The field was full, and our guide invited us to spread out and “find your own kangaroos.”
We all walked among them. I was a little disappointed in one young man in our group. His family was from California, and the boy was about Genene’s age. He had a camera and he was excited to get an up-close shot of the kangaroo. He paid no attention to the red-light-green-light concept and instead walked quickly toward all of them. The kangaroos’ responses were universal: they simply hopped away out of range. The boy would change directions and walk quickly toward the next batch, to the same effect. I could tell that he had never been hunting in his life. He had no concept of how to approach cautiously. It was aggravating because he would walk from batch to batch and thought nothing of running off kangaroos that we were trying to approach. It took us quite a while to spread out into a different part of the field to get away from him. Kids will be kids.
We managed to get up pretty close and I got some good shots.
Yes, that is dried kangaroo poop on the ground all around this guy. The field was loaded with it.
We happily followed the kangaroos around the field as the sun went down. At dusk, we walked to the nearby cabin, where our hosts had prepared wines and appetizers. Our guide told us about the people who had once lived in Edwards Cabin. Their story was one of a hard life. The man of the story, Clem, was a native of Kangaroo Island and convinced his young wife, Lucy, to leave the big city of Adelaide, come to the island and live with him. They had one son, Robert, but Clem died of cancer when Robert was still a toddler. Lucy raised her son all alone there. She stayed loyal and true to the island and the land. She lived a hard life there without electricity and running water. When her son grew up, he met a woman, married her, left the island and didn’t come back. Mom was broken-hearted and donated the cabin and nearby land to the conservation society. People in the community have a shorthand way of referring to anyone who lives a hard life in the country: they call it “pulling a Lucy.”
We also learned that Kangaroo Island was once inhabited by aboriginal people, but they were gone by the time of European settlement. There is physical evidence that they were on the island from about 16,000 years ago to 2,000 years ago. Why and how they left the island remains a mystery. Mainland indigenous people call the island “Karta” which means “Land of the Dead.” Creepy!
We were so happy with our day. We started with koalas in the trees and ended with roos and booze in the field. And now we got to roll back to our resort just in time for drinks and dinner. What more could you want?
We got back to the lodge and changed out of our roo poo shoes and tried to spiff up. We made our way to the dining room to start another long hard evening of three-course dining.
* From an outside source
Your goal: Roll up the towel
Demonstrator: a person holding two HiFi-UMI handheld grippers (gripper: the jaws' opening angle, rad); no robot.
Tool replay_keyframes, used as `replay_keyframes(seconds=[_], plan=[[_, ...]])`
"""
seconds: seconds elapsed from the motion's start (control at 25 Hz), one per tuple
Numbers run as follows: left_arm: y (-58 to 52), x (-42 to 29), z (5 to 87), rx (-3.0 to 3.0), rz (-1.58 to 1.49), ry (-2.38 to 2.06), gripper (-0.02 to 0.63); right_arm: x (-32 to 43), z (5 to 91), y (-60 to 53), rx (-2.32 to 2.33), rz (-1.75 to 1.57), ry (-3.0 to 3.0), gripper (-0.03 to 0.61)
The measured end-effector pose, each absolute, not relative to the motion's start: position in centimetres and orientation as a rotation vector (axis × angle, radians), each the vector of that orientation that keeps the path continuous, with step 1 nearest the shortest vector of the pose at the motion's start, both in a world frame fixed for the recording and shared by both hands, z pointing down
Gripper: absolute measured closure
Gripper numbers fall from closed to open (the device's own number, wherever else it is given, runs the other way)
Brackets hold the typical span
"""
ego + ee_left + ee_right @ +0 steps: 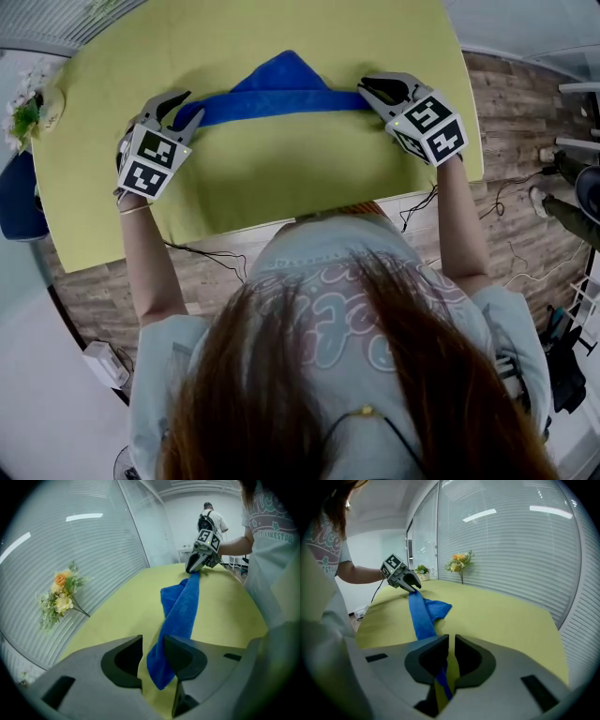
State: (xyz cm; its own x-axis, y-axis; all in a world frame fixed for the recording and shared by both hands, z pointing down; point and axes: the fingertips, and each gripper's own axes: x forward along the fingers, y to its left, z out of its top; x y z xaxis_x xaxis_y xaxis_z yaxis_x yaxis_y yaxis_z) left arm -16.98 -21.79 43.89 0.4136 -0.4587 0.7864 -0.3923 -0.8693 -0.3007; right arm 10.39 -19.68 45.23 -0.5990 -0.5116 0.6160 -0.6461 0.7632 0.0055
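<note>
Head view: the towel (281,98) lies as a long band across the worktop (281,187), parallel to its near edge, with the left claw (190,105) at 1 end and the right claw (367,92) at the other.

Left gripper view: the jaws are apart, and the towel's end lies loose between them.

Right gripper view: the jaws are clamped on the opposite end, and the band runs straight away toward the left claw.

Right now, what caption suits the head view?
Right gripper clamps one end of a blue towel on a yellow table; left gripper open at the other.
</note>
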Motion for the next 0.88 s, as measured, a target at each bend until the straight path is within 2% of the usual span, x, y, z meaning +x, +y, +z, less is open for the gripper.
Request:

First we had a little starter: a bit of lamb bacon with beef-fat fried crouton. For the appetizer, Greg had American River oyster, and Genene and I had some shaved pumpkin, pumpkin puree, and pumpkin seeds. For the main course, Greg and Genene had free range pork cheek with roasted cauliflower. I had kingfish on a bed of sweet savoy cabbage. For dessert, Greg had green apple and rose macaroons, while Genene and I had olive oil ice cream with chocolate cake side. We were feeling really fancy so we got them to bring us a cheese tray to finish. We are definitely not “pulling a Lucy.”
Tomorrow, our itinerary calls for us to take a cliff top walk and go to Seal Bay. Are we really finishing our last full day here tomorrow? Didn’t we just get here? I want to be pampered some more!